AIM OF THE TASK: Take the listing below and print exactly the lines starting at the line containing "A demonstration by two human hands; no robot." and ending at the line containing "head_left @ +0", both ends included, and no others.

WORKING DATA:
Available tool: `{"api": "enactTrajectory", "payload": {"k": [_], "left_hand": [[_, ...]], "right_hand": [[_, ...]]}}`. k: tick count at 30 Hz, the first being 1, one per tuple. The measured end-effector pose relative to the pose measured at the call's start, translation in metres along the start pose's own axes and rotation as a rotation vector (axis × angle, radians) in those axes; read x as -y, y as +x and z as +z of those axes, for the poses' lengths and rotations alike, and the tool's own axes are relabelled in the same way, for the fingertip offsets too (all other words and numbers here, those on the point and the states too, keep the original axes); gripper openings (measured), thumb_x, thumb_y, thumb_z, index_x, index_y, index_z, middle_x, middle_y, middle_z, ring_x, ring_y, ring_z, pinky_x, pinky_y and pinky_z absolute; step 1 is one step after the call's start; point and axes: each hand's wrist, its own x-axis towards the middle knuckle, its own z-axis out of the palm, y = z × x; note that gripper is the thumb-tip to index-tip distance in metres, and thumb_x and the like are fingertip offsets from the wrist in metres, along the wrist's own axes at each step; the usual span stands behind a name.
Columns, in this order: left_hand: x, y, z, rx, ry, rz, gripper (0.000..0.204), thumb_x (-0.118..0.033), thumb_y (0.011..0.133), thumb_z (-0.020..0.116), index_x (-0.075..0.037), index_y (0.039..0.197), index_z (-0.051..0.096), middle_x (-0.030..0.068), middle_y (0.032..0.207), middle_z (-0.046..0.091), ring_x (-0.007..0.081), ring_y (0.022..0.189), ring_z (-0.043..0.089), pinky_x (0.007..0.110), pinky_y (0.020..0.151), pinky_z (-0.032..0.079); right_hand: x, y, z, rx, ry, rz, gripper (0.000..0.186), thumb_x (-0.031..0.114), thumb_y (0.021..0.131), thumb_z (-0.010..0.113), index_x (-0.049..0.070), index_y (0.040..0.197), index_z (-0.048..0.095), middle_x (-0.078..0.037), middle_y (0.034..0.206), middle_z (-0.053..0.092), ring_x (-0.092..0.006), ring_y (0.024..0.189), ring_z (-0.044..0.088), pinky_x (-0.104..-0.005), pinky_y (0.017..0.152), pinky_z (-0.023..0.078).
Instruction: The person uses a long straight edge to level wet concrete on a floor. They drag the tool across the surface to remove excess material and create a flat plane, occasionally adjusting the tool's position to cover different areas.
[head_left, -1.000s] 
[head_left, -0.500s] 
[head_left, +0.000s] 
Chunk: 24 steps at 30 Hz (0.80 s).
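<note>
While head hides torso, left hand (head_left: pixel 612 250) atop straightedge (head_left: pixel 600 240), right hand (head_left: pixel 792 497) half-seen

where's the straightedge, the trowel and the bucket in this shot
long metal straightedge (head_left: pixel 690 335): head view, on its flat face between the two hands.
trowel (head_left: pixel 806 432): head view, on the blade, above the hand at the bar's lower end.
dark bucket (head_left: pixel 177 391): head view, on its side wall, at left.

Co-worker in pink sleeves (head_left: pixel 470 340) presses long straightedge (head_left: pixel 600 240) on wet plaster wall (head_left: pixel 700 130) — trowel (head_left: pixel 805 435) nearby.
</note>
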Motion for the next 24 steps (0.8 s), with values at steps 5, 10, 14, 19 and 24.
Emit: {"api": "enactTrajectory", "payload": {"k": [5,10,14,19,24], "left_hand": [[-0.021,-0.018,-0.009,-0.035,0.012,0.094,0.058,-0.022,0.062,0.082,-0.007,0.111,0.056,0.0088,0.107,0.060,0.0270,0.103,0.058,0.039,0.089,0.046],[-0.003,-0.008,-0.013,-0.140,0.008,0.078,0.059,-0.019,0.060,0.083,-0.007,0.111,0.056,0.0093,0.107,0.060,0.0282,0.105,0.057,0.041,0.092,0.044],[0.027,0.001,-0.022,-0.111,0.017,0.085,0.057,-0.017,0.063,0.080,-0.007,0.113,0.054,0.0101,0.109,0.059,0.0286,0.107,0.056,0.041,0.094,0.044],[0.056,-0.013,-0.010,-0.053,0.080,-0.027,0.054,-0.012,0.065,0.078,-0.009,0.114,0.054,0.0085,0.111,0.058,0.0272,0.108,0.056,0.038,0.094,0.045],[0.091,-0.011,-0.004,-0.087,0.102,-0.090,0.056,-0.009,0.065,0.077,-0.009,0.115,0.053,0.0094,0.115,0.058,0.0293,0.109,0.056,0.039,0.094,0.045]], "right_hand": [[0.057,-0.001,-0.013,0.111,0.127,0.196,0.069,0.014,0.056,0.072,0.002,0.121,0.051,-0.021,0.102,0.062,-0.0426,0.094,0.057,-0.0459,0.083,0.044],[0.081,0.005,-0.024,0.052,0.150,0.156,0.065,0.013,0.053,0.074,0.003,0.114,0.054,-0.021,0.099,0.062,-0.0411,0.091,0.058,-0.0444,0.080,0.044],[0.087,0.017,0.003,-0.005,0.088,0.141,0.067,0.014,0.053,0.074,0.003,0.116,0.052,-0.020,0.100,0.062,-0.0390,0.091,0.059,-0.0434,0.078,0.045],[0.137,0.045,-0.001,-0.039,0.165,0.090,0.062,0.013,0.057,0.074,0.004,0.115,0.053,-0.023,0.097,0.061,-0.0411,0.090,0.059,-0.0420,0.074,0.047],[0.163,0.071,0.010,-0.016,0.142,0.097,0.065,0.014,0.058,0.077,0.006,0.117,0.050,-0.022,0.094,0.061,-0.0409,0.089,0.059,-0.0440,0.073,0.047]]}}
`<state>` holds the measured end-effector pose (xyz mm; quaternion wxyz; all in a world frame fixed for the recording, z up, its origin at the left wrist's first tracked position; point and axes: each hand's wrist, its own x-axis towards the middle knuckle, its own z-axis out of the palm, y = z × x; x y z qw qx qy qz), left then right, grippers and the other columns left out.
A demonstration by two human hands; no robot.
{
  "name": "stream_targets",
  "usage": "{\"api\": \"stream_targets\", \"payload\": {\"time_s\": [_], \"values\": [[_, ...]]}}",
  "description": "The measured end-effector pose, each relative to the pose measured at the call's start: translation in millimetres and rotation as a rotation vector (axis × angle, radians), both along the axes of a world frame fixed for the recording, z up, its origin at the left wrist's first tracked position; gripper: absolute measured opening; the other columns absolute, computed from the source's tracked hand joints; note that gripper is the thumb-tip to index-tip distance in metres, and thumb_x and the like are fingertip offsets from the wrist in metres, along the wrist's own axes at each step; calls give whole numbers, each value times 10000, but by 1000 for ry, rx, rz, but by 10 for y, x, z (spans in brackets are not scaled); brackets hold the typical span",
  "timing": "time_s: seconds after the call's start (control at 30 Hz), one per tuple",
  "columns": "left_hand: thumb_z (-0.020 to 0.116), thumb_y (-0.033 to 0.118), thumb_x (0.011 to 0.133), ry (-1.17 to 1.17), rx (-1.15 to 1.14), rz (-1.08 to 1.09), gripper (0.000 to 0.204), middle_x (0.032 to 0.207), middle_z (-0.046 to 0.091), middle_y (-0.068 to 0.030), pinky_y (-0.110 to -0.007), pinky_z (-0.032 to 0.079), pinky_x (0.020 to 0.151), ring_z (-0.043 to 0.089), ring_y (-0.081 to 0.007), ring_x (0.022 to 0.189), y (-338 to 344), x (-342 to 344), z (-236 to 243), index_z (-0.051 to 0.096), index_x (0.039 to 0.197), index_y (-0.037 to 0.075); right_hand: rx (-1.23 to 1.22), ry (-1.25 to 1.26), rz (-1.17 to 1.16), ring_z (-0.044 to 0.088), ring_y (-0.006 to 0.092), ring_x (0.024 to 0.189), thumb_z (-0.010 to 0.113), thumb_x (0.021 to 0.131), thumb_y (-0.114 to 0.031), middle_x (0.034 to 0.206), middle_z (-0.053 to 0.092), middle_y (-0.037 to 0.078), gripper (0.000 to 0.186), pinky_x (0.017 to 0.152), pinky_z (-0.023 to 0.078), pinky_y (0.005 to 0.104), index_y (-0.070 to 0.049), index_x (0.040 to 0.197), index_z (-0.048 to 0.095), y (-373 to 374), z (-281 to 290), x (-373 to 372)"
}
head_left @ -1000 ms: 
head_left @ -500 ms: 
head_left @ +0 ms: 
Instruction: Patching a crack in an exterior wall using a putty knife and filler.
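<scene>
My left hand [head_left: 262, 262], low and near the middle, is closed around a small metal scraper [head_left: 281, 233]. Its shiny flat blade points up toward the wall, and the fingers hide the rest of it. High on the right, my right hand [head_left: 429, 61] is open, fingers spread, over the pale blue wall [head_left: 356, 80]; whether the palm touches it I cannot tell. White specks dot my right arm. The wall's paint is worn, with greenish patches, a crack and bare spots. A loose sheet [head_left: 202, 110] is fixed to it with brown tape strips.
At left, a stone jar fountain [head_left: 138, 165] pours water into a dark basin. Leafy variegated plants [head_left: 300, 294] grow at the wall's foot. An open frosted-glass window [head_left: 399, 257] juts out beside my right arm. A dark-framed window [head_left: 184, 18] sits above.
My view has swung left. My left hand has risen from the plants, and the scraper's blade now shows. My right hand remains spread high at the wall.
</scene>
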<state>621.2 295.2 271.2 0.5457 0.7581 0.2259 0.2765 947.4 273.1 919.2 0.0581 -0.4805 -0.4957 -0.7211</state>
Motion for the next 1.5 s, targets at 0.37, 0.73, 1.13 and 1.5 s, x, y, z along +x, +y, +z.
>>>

SOLUTION:
A demonstration by two human hands; no robot.
{
  "name": "stream_targets",
  "usage": "{\"api\": \"stream_targets\", \"payload\": {\"time_s\": [_], \"values\": [[_, ...]]}}",
  "description": "The measured end-effector pose, each relative to the pose measured at the call's start: translation in millimetres and rotation as a rotation vector (axis × angle, radians), both along the axes of a world frame fixed for the recording, z up, its origin at the left wrist's first tracked position; gripper: absolute measured opening; the other columns absolute, computed from the source's tracked hand joints; note that gripper is the thumb-tip to index-tip distance in metres, and thumb_x and the like are fingertip offsets from the wrist in metres, along the wrist's own axes at each step; calls give whole numbers, each value times 10000, but by 1000 for ry, rx, rz, but by 10 for y, x, z (spans in brackets are not scaled); brackets hold the typical span",
  "timing": "time_s: seconds after the call's start (control at 30 Hz), one per tuple",
  "columns": "left_hand: thumb_z (-0.020 to 0.116), thumb_y (-0.033 to 0.118), thumb_x (0.011 to 0.133), ry (-1.17 to 1.17), rx (-1.15 to 1.14), rz (-1.08 to 1.09), gripper (0.000 to 0.204), middle_x (0.032 to 0.207), middle_z (-0.046 to 0.091), middle_y (-0.068 to 0.030), pinky_y (-0.110 to -0.007), pinky_z (-0.032 to 0.079), pinky_x (0.020 to 0.151), ring_z (-0.043 to 0.089), ring_y (-0.081 to 0.007), ring_x (0.022 to 0.189), y (-338 to 344), x (-342 to 344), z (-236 to 243), index_z (-0.051 to 0.096), index_x (0.039 to 0.197), index_y (-0.037 to 0.075); right_hand: rx (-1.23 to 1.22), ry (-1.25 to 1.26), rz (-1.17 to 1.16), ring_z (-0.044 to 0.088), ring_y (-0.006 to 0.092), ring_x (0.024 to 0.189), thumb_z (-0.010 to 0.113), thumb_x (0.021 to 0.131), thumb_y (-0.114 to 0.031), middle_x (0.034 to 0.206), middle_z (-0.053 to 0.092), middle_y (-0.037 to 0.078), gripper (0.000 to 0.186), pinky_x (0.017 to 0.152), pinky_z (-0.023 to 0.078), pinky_y (0.005 to 0.104), index_y (-0.070 to 0.049), index_x (0.040 to 0.197), index_z (-0.048 to 0.095), y (-373 to 374), z (-281 to 290), x (-373 to 372)"
}
head_left @ -1000 ms: 
head_left @ -500 ms: 
head_left @ +0 ms: 

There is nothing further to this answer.